■ **Problem**
Print the whole listing again exactly, keeping no pictures in it.
───── Available data
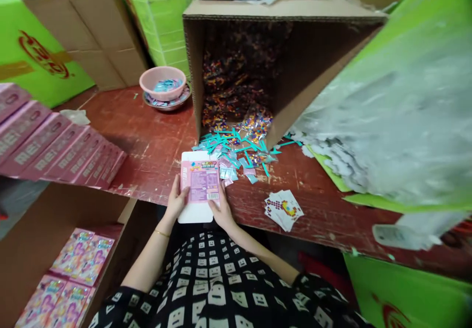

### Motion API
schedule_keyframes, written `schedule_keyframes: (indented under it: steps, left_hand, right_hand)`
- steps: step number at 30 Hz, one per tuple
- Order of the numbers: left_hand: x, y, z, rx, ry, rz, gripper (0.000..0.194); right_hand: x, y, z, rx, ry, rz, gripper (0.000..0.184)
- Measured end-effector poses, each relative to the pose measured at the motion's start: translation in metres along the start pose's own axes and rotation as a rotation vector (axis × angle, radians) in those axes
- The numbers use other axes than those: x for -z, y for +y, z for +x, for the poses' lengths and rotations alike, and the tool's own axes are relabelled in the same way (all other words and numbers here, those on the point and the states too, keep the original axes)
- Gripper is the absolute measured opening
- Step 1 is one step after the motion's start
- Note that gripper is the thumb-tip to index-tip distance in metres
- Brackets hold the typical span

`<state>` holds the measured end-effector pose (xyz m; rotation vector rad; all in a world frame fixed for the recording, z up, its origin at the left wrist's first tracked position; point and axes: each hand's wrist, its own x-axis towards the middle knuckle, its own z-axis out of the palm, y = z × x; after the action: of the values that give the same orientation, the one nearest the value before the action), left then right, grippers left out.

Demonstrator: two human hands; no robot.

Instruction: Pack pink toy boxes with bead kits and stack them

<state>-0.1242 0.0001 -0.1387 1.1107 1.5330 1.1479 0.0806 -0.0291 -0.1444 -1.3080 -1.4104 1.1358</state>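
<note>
A pink printed carton [199,180] with white end flaps lies flattened or nearly so between my two hands, at the table's front edge. My left hand [176,198] grips its left side with the thumb on the printed face. On the opposite side my right hand [221,207] holds the lower right edge, thumb also on top. Just beyond the carton lie turquoise plastic tools [236,143], small blue and pink packets [230,168] and bags of colourful beads [258,126]. To the right rests a small stack of printed cards [283,209].
A large cardboard box [285,11] on its side holds many bead bags. Pink cartons [55,141] stand in a row at left; more packed cartons [83,254] sit below. A pink bowl [162,74] rests on a metal dish [167,105]. A green box [424,121] with clear plastic bags is at right.
</note>
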Motion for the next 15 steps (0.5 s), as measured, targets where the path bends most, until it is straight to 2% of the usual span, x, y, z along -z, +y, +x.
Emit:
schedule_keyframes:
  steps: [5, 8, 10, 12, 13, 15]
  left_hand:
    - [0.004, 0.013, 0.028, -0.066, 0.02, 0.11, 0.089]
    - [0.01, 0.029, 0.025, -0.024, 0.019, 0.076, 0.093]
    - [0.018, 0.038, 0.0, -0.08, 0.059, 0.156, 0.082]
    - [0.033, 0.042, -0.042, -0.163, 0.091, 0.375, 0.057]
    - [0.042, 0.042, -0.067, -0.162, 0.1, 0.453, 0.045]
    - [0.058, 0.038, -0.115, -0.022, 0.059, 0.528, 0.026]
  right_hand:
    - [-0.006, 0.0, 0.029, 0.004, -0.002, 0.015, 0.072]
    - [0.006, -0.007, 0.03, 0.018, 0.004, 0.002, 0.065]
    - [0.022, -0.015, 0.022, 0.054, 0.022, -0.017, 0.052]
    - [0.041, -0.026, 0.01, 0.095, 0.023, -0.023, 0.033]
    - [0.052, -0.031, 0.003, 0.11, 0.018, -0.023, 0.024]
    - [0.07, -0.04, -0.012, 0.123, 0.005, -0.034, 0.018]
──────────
■ **Expected output**
### Motion API
schedule_keyframes, written `schedule_keyframes: (indented under it: steps, left_hand, right_hand)`
- steps: step number at 30 Hz, one per tuple
- Order of the numbers: left_hand: x, y, z, rx, ry, rz, gripper (0.000..0.194); right_hand: x, y, z, rx, ry, rz, gripper (0.000..0.184)
- Measured end-effector poses, each relative to the pose measured at the motion's start: translation in metres along the start pose's own axes and rotation as a rotation vector (axis × angle, radians) in those axes
- The numbers use other axes than those: x for -z, y for +y, z for +x, for the poses' lengths and rotations alike, and the tool's own axes are relabelled in the same way (all other words and numbers here, those on the point and the states too, keep the original axes)
- Gripper is the absolute measured opening
- Step 1 is one step after the motion's start
- Note that gripper is the thumb-tip to index-tip distance in metres
- Brackets hold the typical span

`<state>` holds the measured end-effector pose (xyz m; rotation vector rad; all in a world frame fixed for the recording, z up, its origin at the left wrist's first tracked position; point and axes: each hand's wrist, its own x-axis towards the middle knuckle, its own z-axis out of the palm, y = z × x; after the action: of the values that give the same orientation, the one nearest the value before the action), left then right, grippers left out.

Demonstrator: two human hands; no robot.

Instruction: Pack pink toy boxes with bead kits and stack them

<state>-0.1242 0.0001 -0.1387 1.1107 1.5330 1.1479 0.0806 -0.0291 -0.1444 -1.3080 -1.4104 1.1358</state>
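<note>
A pink printed carton [199,180] with white end flaps lies flattened or nearly so between my two hands, at the table's front edge. My left hand [176,198] grips its left side with the thumb on the printed face. On the opposite side my right hand [221,207] holds the lower right edge, thumb also on top. Just beyond the carton lie turquoise plastic tools [236,143], small blue and pink packets [230,168] and bags of colourful beads [258,126]. To the right rests a small stack of printed cards [283,209].
A large cardboard box [285,11] on its side holds many bead bags. Pink cartons [55,141] stand in a row at left; more packed cartons [83,254] sit below. A pink bowl [162,74] rests on a metal dish [167,105]. A green box [424,121] with clear plastic bags is at right.
</note>
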Motion for the next 15 steps (0.5 s), as measured, targets where the path bends most, until it is straight to 2% of the usual span, x, y, z along -z, +y, +x.
Emit:
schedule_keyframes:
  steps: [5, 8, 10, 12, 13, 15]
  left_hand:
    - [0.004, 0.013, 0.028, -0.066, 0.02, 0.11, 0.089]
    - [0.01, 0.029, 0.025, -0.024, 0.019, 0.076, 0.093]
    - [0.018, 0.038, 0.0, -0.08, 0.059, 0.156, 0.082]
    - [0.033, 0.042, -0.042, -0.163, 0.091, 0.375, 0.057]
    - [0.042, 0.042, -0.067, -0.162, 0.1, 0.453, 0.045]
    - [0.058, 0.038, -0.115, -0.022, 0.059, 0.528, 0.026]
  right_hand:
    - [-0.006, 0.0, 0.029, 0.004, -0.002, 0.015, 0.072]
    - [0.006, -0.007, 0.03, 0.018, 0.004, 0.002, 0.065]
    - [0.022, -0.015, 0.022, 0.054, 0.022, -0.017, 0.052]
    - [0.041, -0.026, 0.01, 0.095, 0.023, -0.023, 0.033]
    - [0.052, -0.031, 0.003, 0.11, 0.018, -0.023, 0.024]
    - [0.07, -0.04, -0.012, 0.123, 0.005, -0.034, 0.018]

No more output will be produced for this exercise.